В ответ раздался рев раненого зверя и истеричные крики последнего невредимого врага, сопровождавшиеся странной сдвоенной стрельбой из…
«Да у него там охотничье ружье, двустволка. Наверняка! И лязг — это он его перезаряжает, последний раз дуплетом саданул. Рискнуть?»
На этот раз в сторону от дерева полетела меховая шапка с гербом, тотчас заимевшая многочисленные дырки от картечи, и почти одновременно с выстрелом прилетела ответная пуля: гдах!
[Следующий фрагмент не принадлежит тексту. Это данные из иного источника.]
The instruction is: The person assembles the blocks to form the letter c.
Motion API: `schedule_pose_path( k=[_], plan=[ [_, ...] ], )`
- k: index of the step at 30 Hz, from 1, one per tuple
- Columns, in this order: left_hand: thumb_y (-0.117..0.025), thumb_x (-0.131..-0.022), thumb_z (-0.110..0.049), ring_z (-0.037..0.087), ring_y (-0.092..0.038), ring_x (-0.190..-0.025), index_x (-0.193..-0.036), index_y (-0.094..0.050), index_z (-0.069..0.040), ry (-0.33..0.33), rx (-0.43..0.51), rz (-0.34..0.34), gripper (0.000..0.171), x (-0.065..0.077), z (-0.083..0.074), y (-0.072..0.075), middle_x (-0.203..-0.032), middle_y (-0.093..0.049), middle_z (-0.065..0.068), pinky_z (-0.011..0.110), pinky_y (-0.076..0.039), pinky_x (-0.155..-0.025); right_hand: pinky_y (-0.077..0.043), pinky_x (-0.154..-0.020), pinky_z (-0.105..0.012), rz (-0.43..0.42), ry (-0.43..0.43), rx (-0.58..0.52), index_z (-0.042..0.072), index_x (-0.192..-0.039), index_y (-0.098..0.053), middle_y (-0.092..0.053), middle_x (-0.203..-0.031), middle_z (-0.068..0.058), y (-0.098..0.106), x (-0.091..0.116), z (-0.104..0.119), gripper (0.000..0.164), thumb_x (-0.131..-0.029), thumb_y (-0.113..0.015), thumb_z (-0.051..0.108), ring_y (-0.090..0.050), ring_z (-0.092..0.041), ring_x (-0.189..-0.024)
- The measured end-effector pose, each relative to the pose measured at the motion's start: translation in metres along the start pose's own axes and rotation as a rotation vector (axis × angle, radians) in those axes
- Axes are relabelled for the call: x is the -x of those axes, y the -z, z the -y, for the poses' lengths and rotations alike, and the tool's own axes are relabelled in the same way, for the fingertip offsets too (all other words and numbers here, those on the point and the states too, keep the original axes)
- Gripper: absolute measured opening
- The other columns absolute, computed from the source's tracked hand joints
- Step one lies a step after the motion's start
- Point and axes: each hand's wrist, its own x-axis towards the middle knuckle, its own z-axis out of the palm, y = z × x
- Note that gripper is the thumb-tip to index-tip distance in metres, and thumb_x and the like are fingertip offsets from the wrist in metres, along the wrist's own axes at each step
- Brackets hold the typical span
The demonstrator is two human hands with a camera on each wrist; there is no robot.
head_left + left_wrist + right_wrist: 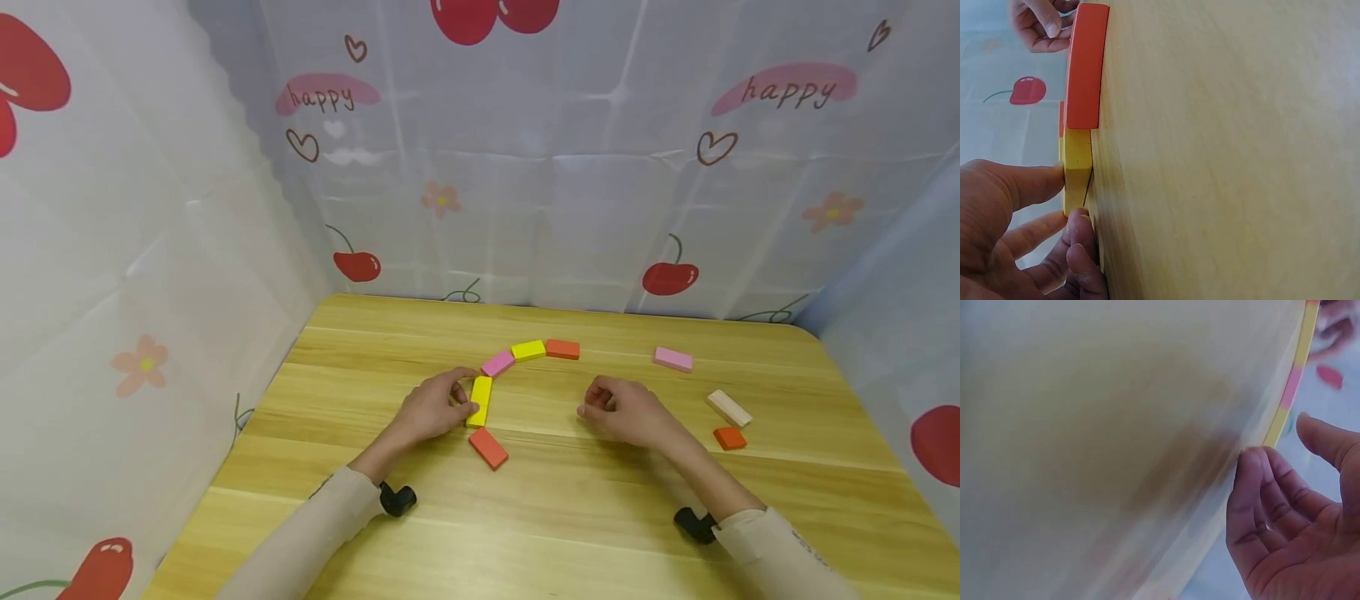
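My left hand (pixel 435 406) pinches a long yellow wooden block (pixel 481 400) lying on the table, its thumb at the near part and index finger by the far end. Off the near end of that block lies a red block (pixel 488 448), slanted; in the left wrist view the red block (pixel 1087 65) looms in front. From the far end a curve carries on with a pink block (pixel 498 364), a second yellow block (pixel 528 350) and an orange-red block (pixel 562 349). Right of the curve, my right hand (pixel 630 411) hovers with loosely bent fingers and holds nothing.
Toward the right of the wooden table (pixel 555 525) lie a light pink block (pixel 673 359), a plain wood block (pixel 729 407) and a short orange block (pixel 730 438). A white curtain (pixel 525 217) printed with cherries hangs along the table's back edge and both sides.
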Motion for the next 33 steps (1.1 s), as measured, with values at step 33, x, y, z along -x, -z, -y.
schedule_pose_path(
  k=[33],
  plan=[
    [-0.078, -0.099, -0.028, 0.017, -0.06, -0.077, -0.152, -0.059, -0.025, -0.022, -0.014, 0.001, 0.057, -0.001, 0.002, -0.001, -0.098, -0.068, -0.003, 0.033, -0.045, -0.067, -0.052, -0.087, -0.044, -0.137, -0.143, 0.069, -0.004, -0.139, -0.059, -0.062, -0.135, -0.031, 0.085, 0.003, -0.114, 0.042, -0.105, -0.067, 0.019, -0.062, -0.037, -0.102]
  ],
)
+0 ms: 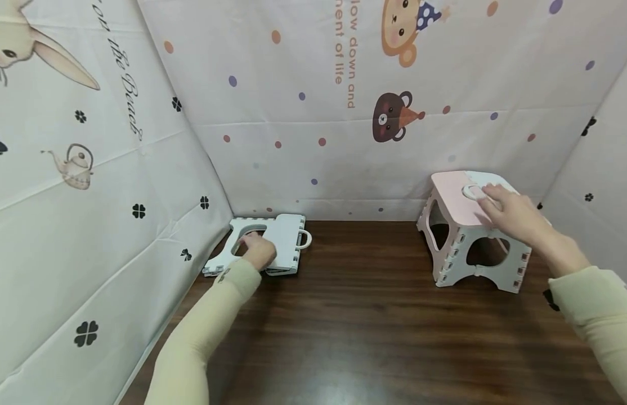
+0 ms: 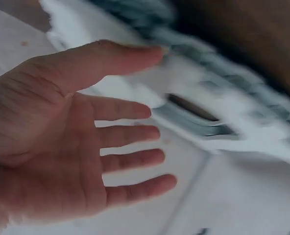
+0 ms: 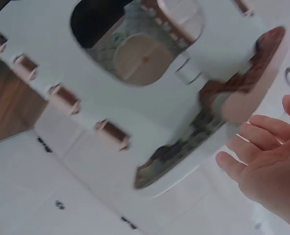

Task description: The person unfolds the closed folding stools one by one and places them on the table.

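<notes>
A folded step stool (image 1: 284,239), white and pale blue, lies flat on the floor at the left, its loop handle (image 1: 305,239) sticking out to the right. My left hand (image 1: 259,251) is over its middle; in the left wrist view the fingers (image 2: 130,133) are straight and spread, holding nothing. An unfolded step stool (image 1: 450,194) stands upright at the right, with a pink and pale blue top and a white loop handle (image 1: 469,192). Over that top is my right hand (image 1: 513,216), fingertips beside the handle. The right wrist view shows its fingers (image 3: 255,147) loosely bent at the seat's edge.
Dark wooden floor (image 1: 344,315) stretches between the stools and towards me. White printed sheets form a left wall (image 1: 131,236), a back wall (image 1: 273,169) and a right wall (image 1: 592,169). Both stools stand close to the back wall.
</notes>
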The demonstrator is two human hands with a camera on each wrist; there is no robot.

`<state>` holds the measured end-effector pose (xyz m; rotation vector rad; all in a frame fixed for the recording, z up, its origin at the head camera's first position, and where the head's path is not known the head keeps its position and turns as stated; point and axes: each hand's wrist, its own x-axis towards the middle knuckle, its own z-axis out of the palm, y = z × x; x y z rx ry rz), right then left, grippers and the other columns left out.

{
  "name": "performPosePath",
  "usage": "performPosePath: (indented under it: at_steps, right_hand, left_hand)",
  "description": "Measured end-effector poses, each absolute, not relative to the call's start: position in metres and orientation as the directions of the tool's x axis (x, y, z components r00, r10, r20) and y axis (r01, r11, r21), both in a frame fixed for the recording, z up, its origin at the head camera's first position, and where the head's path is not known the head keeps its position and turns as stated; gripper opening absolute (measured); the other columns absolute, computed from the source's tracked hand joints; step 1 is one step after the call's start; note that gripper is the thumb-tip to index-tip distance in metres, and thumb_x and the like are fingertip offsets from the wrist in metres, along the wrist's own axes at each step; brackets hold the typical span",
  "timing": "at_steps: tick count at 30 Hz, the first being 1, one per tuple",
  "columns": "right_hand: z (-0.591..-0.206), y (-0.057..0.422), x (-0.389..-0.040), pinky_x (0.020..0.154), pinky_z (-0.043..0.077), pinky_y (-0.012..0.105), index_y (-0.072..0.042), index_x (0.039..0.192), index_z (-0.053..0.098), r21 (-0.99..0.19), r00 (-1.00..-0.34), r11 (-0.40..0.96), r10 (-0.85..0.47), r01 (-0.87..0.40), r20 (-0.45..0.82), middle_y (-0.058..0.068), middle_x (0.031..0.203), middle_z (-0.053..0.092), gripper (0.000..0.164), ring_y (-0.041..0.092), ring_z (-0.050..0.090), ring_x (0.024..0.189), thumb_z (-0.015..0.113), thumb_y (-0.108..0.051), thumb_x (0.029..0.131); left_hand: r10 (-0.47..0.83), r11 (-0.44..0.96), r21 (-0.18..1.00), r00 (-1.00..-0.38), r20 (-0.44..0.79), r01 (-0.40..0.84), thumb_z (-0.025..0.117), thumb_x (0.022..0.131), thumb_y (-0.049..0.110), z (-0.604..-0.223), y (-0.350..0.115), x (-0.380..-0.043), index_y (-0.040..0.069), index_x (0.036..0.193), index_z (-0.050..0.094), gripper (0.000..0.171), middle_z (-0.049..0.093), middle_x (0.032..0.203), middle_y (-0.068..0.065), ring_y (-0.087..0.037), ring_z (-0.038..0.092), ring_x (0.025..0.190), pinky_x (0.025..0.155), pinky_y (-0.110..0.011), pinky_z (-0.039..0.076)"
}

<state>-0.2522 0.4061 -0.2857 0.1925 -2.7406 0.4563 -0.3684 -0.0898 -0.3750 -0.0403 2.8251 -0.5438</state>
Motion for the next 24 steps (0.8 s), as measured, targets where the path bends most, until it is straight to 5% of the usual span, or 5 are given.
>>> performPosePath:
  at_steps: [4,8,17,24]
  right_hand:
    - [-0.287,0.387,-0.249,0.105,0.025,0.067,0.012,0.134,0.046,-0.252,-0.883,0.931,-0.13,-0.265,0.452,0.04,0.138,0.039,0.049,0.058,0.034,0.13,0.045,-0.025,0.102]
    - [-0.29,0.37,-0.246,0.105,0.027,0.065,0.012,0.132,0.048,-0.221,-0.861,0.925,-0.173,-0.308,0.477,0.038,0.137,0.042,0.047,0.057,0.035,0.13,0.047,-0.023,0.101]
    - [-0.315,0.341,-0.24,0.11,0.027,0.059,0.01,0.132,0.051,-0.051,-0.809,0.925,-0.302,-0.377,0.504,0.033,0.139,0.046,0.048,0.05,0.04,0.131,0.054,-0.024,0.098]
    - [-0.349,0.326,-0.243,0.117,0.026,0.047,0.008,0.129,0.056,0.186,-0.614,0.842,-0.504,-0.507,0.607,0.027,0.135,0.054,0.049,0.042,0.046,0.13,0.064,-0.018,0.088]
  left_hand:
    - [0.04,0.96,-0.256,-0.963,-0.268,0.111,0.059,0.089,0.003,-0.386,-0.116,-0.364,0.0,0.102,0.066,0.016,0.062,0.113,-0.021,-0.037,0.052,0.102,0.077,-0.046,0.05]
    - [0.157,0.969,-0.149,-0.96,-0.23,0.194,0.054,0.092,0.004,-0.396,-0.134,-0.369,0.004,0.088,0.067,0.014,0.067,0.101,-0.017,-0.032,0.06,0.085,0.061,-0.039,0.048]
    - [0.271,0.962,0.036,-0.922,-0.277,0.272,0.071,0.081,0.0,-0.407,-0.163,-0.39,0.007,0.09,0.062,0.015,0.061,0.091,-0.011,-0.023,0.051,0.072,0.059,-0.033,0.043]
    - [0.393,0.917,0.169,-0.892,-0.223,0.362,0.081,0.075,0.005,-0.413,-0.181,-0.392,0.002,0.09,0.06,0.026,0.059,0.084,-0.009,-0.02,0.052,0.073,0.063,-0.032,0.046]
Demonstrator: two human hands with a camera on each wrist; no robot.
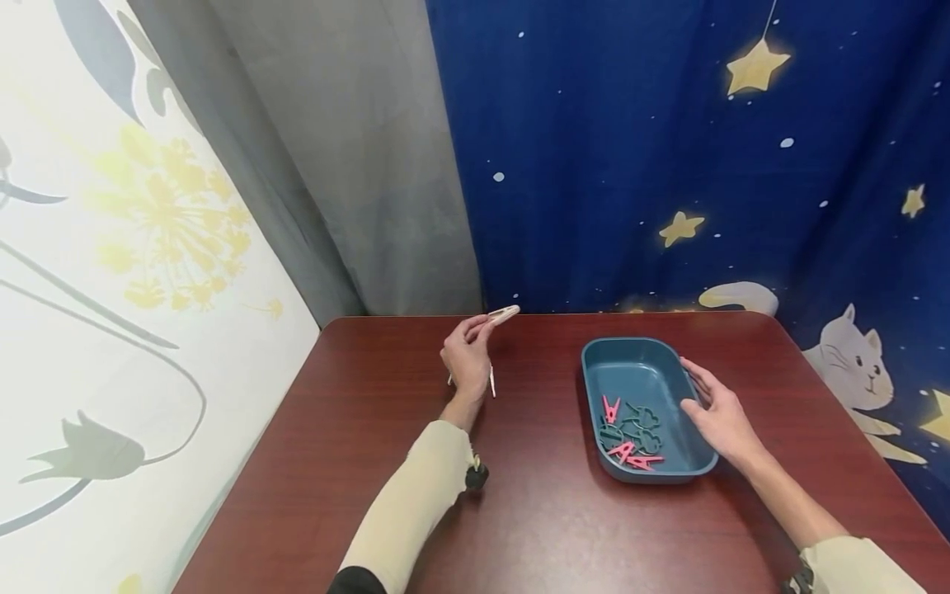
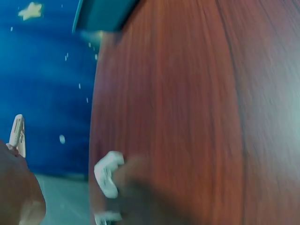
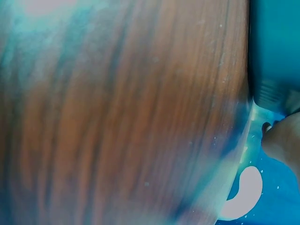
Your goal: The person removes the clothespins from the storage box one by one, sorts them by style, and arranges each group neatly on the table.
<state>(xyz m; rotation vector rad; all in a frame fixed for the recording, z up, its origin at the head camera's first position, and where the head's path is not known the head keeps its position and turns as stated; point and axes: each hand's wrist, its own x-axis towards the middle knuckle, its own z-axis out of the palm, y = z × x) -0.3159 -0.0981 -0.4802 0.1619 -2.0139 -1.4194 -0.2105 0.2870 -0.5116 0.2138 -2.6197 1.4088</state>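
Note:
My left hand (image 1: 469, 360) is raised over the far edge of the table and pinches a pale clothespin (image 1: 504, 314) between thumb and fingertips. Beneath that hand, thin white pieces (image 1: 492, 381) lie on the table, partly hidden; in the left wrist view a white piece (image 2: 107, 174) looks blurred. To the right stands a blue plastic bin (image 1: 603, 466). My right hand (image 1: 718, 419) holds its right rim, thumb over the inner side and fingers along the outside. Inside, pink clothespins (image 1: 623, 450) lie among dark green outline-shaped pieces (image 1: 644, 417), toward the near end.
The reddish-brown wooden table (image 1: 534, 528) ends at a dark blue star-patterned curtain (image 1: 594, 165) and a grey curtain (image 1: 356, 148). A white patterned wall (image 1: 148, 346) borders it on the left.

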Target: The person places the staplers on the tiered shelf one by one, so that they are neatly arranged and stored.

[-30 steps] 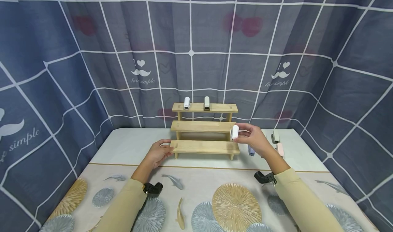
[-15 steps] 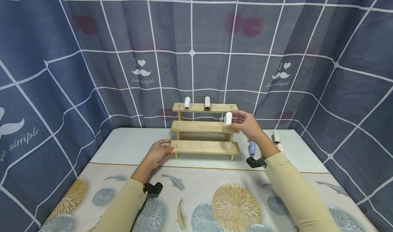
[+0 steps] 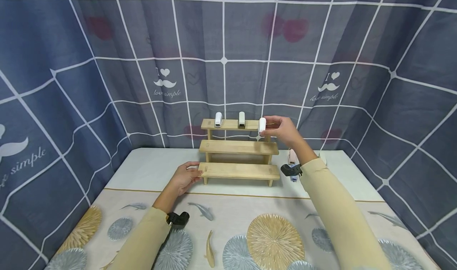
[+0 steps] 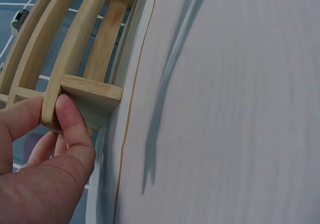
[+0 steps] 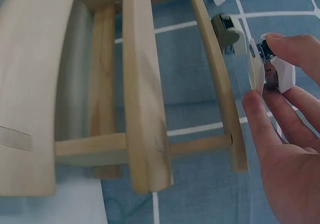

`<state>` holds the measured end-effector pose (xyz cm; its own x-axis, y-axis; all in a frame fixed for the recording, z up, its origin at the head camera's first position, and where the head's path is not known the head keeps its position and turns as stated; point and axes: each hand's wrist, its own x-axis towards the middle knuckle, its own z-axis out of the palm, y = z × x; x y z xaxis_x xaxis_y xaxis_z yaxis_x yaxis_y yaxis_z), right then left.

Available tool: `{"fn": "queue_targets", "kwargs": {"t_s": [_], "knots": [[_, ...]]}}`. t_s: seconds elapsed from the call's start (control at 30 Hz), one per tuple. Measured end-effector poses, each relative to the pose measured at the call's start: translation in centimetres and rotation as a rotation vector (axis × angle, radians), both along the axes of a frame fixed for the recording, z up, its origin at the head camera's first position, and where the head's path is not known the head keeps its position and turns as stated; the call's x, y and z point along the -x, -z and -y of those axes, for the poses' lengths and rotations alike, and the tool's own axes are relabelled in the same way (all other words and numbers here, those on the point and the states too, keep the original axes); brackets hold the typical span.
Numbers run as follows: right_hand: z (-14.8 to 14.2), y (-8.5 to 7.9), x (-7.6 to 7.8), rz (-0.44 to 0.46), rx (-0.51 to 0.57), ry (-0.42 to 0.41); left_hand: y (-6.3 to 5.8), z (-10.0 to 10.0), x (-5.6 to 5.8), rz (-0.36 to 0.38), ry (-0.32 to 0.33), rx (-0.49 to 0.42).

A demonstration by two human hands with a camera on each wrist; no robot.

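Note:
A three-tier wooden stand [image 3: 238,146] stands at the back of the table. My left hand [image 3: 183,178] pinches the left end of its lowest board between thumb and fingers, also seen in the left wrist view. My right hand [image 3: 283,131] holds a small white stapler [image 3: 262,125] at the right part of the top board; its metal inside shows in the right wrist view [image 5: 271,74]. Whether it touches the board, I cannot tell. Left of it on the top board sit a pale green stapler [image 3: 242,120] and another white stapler [image 3: 218,119].
Right of the stand, on the table, lie a pink stapler [image 3: 292,157] and a blue stapler [image 3: 294,178], partly covered by my right wrist strap. A pale stapler [image 3: 323,157] is mostly hidden by my sleeve. A checked curtain [image 3: 242,83] hangs behind and at both sides.
My right hand has carried the white stapler up and to the left, from beside the lower boards to the top board. The left hand has stayed on the lowest board.

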<state>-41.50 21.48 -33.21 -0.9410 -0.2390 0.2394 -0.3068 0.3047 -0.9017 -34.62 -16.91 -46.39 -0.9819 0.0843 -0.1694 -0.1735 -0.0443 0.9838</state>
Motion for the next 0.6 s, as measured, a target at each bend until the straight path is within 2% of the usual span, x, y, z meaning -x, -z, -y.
{"fn": "queue_targets", "kwargs": {"t_s": [0.2, 0.6], "knots": [[0.1, -0.6, 1.1, 0.03, 0.023, 0.021, 0.1, 0.0, 0.0, 0.003, -0.004, 0.001], [-0.5, -1.2, 2.9, 0.04, -0.095, 0.064, 0.1, 0.1, 0.2, 0.004, 0.001, 0.001]]}}
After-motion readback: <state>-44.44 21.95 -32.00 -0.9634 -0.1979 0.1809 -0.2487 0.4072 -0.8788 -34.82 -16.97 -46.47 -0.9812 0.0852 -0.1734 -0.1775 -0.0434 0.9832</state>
В ответ только стон из одного места и скулеж из другого. Готовы? Осторожно выглянув, корнет решил не рисковать и всадил по дополнительной пуле в каждого. Зарядив оставшиеся два патрона, настороженно прошелся от тела к телу, забирая оружие и стараясь не слишком внимательно смотреть на дело рук своих. Нарастающая дрожь и слабость заставили плюнуть на все и сесть прямо на снег, привалившись спиной к дереву.
«Я все-таки их сделал».
Наверное, он на какое-то время отрубился, потому что прибежавшие солдаты подошли к нему вплотную и почтительно тормошили:
— Вашбродь, что с вами? Вашбродь, слышите, а?! Вашбродь?
— Н-норма… Нормально все, устал просто. Докладывайте.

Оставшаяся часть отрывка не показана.